*** Block opens ***

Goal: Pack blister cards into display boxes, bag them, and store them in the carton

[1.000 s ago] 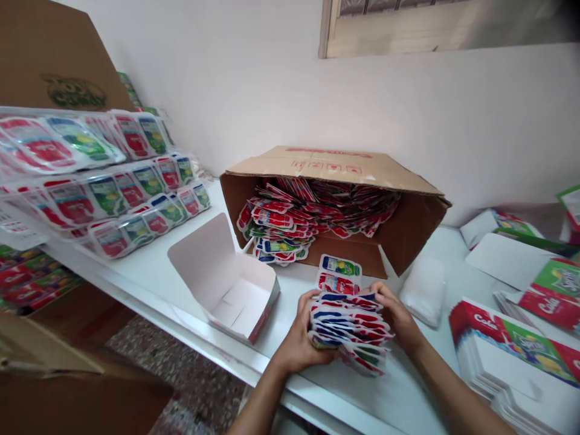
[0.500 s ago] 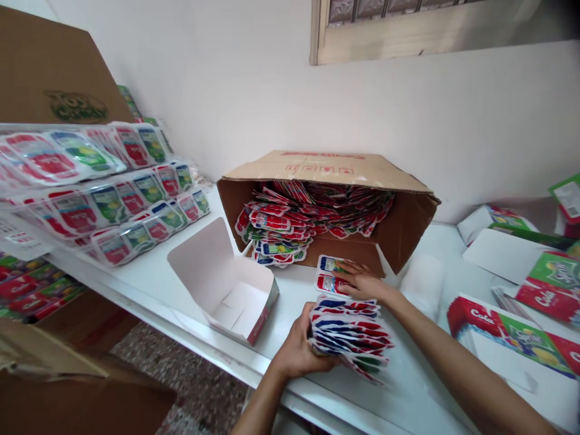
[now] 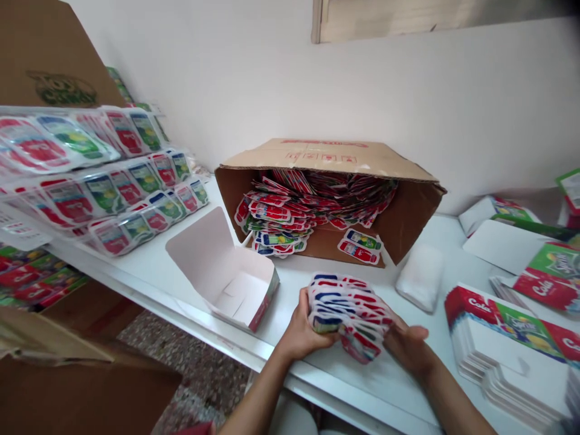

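Note:
A thick stack of bottle-shaped candy packets [image 3: 342, 305], red, blue and green with white edges, is held over the front of the table. My left hand [image 3: 301, 338] is closed round its left side. At the right end my right hand [image 3: 408, 347] presses its fingers against the packets, thumb sticking out; its fingertips are partly hidden. Beyond the hands, a pair of joined packets [image 3: 361, 246] lies on the lower flap of a brown carton [image 3: 326, 156], which lies on its side, filled with more packets. Left of my hands stands an open white box [image 3: 222, 281] with nothing in it.
Clear-wrapped rows of packets [image 3: 109, 190] line the left side beneath a raised brown flap [image 3: 54, 54]. Flat printed boxes [image 3: 507, 344] are stacked on the right, near a white pad [image 3: 421, 277]. Another brown carton [image 3: 81, 380] stands below the table edge.
My right hand has left the joined packets and come back to the right end of the stack. Those packets now lie farther back, on the carton flap. My left hand keeps its hold.

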Demonstrator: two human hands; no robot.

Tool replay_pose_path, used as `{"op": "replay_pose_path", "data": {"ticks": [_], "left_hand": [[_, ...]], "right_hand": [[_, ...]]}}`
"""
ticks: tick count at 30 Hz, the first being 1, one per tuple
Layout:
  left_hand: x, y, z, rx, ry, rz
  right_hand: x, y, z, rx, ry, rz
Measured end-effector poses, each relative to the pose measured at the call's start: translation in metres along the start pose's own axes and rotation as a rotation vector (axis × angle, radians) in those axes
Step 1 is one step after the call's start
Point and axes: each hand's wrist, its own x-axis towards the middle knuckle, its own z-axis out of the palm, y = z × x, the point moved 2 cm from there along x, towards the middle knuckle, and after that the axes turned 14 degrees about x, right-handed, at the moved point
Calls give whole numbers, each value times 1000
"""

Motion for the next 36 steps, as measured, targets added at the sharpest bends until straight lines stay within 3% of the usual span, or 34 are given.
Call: {"op": "replay_pose_path", "data": {"ticks": [4, 8, 11, 15, 19, 24, 29, 33, 36], "left_hand": [[-1, 11, 2, -83, 80, 88], [-8, 36, -4, 114, 89, 177], [-9, 41, -10, 240, 142, 225], [-6, 21, -8, 211, 84, 78], [-8, 8, -4, 203, 52, -10], [-9, 11, -1, 229, 68, -37], [-8, 14, 2, 250, 79, -41], [-15, 20, 7, 249, 152, -97], [-21, 34, 7, 175, 242, -113]], "right_hand": [[0, -7, 20, -305, 54, -96], [5, -30, 37, -525, 24, -217], [9, -39, 39, -516, 9, -238], [17, -32, 28, -578, -37, -143], [8, -18, 17, -414, -65, -35], [-10, -5, 28, -411, 62, -36], [3, -3, 34, -483, 282, -161], [16, -8, 27, -331, 145, -17], [25, -28, 30, -286, 79, 29]]}}
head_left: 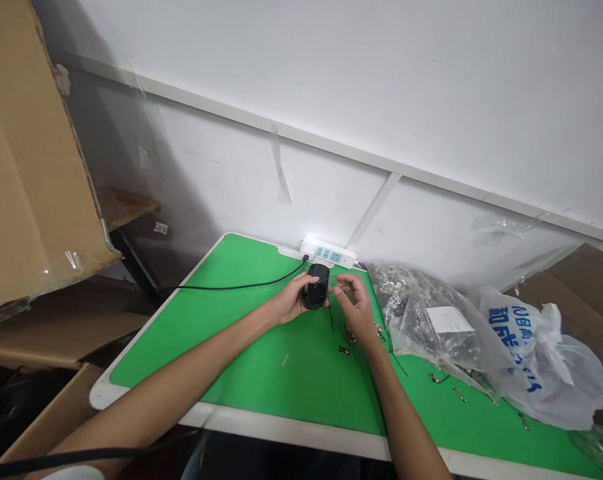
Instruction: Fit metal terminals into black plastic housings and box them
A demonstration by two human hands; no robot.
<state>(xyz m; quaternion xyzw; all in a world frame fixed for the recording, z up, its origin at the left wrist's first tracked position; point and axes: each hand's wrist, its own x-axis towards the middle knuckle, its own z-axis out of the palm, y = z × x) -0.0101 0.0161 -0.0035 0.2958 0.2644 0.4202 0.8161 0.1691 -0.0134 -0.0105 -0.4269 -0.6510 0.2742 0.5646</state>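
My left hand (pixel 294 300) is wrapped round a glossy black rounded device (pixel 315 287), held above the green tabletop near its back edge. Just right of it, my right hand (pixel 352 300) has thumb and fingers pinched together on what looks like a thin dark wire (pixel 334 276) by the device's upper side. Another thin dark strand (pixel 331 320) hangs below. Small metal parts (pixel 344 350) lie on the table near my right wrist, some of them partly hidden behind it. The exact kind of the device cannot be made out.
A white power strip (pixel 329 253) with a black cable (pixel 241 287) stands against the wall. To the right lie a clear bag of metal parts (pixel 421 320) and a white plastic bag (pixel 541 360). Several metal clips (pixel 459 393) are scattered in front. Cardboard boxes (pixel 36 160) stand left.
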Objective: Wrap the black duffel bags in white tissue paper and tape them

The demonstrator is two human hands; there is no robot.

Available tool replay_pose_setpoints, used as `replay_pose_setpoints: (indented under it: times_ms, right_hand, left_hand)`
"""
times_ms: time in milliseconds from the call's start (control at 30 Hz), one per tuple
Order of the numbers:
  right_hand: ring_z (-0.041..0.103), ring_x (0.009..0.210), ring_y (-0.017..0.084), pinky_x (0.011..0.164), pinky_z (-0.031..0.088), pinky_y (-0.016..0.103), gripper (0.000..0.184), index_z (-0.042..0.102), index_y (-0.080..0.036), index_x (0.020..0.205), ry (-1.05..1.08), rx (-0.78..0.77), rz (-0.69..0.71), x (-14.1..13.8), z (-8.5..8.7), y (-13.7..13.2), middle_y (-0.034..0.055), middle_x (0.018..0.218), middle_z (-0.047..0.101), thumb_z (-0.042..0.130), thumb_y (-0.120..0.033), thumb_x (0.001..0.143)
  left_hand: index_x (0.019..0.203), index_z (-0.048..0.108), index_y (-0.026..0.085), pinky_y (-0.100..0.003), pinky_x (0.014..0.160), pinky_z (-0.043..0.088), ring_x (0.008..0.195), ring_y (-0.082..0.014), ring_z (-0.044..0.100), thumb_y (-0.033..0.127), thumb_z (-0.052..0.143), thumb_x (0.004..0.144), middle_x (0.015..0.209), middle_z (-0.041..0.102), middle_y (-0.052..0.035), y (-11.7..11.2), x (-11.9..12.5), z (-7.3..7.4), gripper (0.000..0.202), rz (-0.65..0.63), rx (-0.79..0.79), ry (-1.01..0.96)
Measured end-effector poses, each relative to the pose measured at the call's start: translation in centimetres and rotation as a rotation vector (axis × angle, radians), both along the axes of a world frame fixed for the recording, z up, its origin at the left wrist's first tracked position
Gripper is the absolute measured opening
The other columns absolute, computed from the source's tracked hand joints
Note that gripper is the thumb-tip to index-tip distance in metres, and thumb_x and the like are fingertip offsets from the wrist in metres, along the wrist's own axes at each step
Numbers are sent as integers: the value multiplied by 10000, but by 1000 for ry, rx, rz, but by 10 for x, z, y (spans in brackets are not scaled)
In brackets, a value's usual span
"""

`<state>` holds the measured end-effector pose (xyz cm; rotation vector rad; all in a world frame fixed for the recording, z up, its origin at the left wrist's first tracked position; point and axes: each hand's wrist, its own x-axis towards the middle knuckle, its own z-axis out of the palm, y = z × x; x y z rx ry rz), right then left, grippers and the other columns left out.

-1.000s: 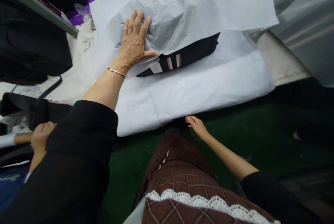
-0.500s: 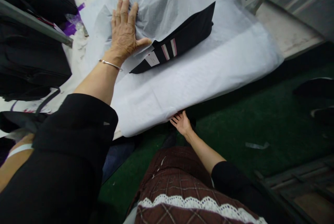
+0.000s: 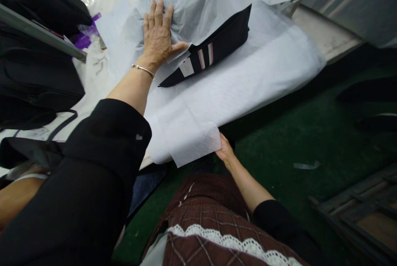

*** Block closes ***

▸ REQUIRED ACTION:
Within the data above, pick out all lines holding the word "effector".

▸ THE ANSWER:
Measured end-effector poses, each relative to the pose measured at the call's start: translation in metres along the start pose's own axes and rotation as a rotation vector (axis × angle, radians) in those axes
Measured end-effector poses, each relative to the pose measured at the call's start: translation in centimetres and rotation as a rotation vector (axis × angle, radians), both along the axes of a world frame fixed for the recording, z up, its origin at the left wrist's first tracked position
`<state>` holds the measured end-effector pose (xyz cm; rotation vector rad; all in a world frame fixed for the recording, z up, its origin at the left wrist's first tracked position; point and axes: each hand's wrist, its own x-axis towards the middle knuckle, its own z-axis out of the palm, y = z × x; x y z rx ry rz), right then left, grippers and the other columns left out.

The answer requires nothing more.